Alerting Migration: Alert Rules, On-Call, and Incident Management¶
Audience: SREs, Platform Engineers, DevOps Leads Source platforms: Datadog Monitors, New Relic Alerts, Splunk Observability Detectors Target: Azure Monitor Alerts, Action Groups, Alert Processing Rules Last updated: 2026-04-30
Overview¶
Alert rules are the operational backbone of any observability platform. Migrating alerts requires converting both the detection logic (what triggers) and the notification routing (who gets notified).

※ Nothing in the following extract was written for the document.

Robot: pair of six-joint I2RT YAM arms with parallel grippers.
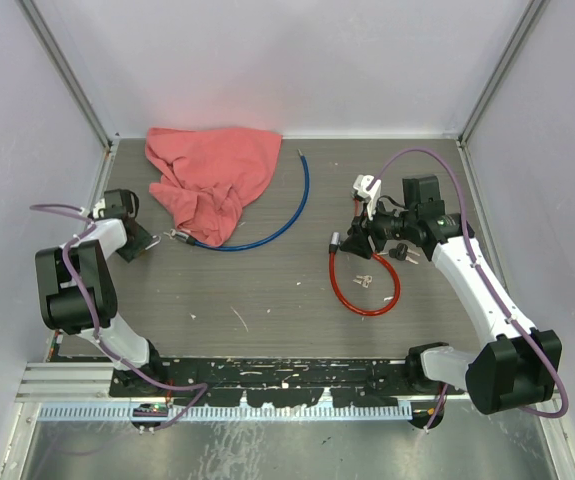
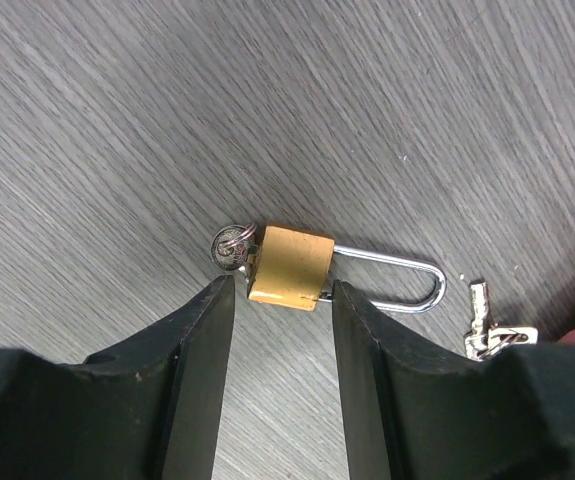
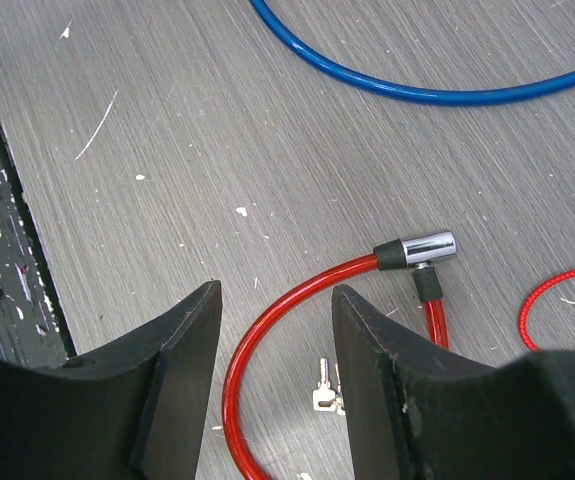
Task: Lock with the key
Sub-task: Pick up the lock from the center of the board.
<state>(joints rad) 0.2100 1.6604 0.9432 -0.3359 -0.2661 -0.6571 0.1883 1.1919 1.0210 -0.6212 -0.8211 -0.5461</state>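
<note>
My left gripper (image 2: 282,298) stood open, empty, beside a brass padlock (image 2: 289,266). My right gripper (image 3: 277,295) hung open, empty, over a red cable lock (image 3: 417,250).

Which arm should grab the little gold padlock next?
Left. Its open left gripper sits right at the padlock, which has a key in it. The right gripper hangs over the red cable lock instead.

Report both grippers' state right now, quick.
Left gripper: jaws open, holding nothing, brass padlock at their tips.
Right gripper: jaws open, holding nothing, above the red cable lock.
</note>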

This guide covers migrating alert rules, on-call integrations, escalation policies, and maintenance windows from third-party platforms to Azure Monitor.
Azure Monitor provides three alert types:
- Metric alerts -- evaluate Azure Monitor Metrics or custom metrics at 1-minute minimum frequency. Support static thresholds, dynamic thresholds (ML-based), and multi-resource targeting.

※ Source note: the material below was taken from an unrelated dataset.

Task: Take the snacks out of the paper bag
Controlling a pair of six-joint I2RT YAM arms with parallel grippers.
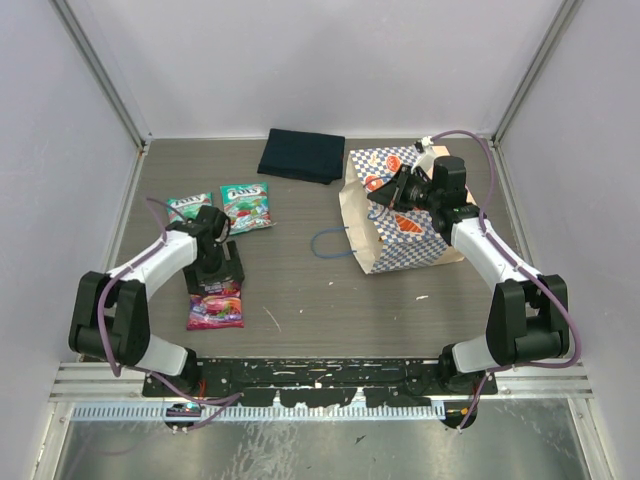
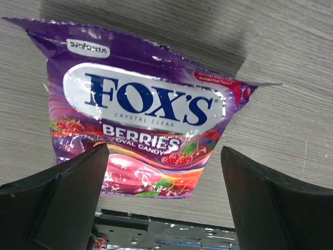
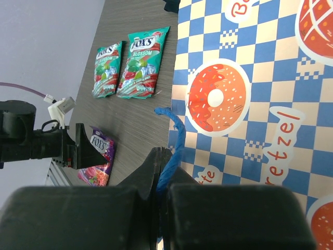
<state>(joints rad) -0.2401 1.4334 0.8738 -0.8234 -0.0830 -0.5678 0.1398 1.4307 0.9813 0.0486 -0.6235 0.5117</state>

- Log search alerts -- evaluate KQL queries against Log Analytics or Application Insights data. Support frequency from 1 minute to 24 hours.
- Activity log alerts -- trigger on Azure control plane events (resource creation, deletion, health events). Used for infrastructure lifecycle monitoring.
Alert type mapping¶
| Source alert type | Datadog | New Relic | Splunk Observability | Azure Monitor equivalent |
|---|---|---|---|---|
| Metric threshold | Metric Monitor | NRQL Alert (metric) | Detector (static) | Metric alert (static threshold) |
| Metric anomaly | Anomaly Monitor | Baseline Alert | Detector (dynamic) | Metric alert (dynamic threshold) |
| Log query | Log Monitor | NRQL Alert (log) | Log Observer Alert | Log search alert |
| APM error rate | APM Monitor | APM Alert | APM Detector | Log search alert on AppRequests |
| APM latency | APM Monitor | APM Alert | APM Detector | Metric alert on Application Insights |
| Host availability | Host Monitor | Host Not Reporting | Infrastructure Detector | Metric alert (heartbeat) |
| Process / service check | Process Monitor | N/A | N/A | Log search alert (Heartbeat table) |
| Composite (multi-condition) | Composite Monitor | NRQL multi-condition | Detector + Muting | Log search alert (KQL with multiple conditions) |
| Forecast | Forecast Monitor | N/A | N/A | Dynamic threshold (learns trend) |
| SLO burn rate | SLO Alert | SLI Alert | SLO Detector | Log search alert (custom SLO KQL) |
| Event / webhook | Event Monitor | Webhook Alert | N/A | Activity log alert + Logic App |
Creating Azure Monitor alerts¶
Metric alert: High CPU¶
az monitor metrics alert create \
--name "high-cpu" \
--resource-group rg-observability \
--scopes "/subscriptions/{sub}/resourceGroups/{rg}/providers/Microsoft.Compute/virtualMachines/{vm}" \
--condition "avg Percentage CPU > 90" \
--window-size 5m \
--evaluation-frequency 1m \
--severity 2 \
--action "/subscriptions/{sub}/resourceGroups/{rg}/providers/microsoft.insights/actionGroups/{ag}"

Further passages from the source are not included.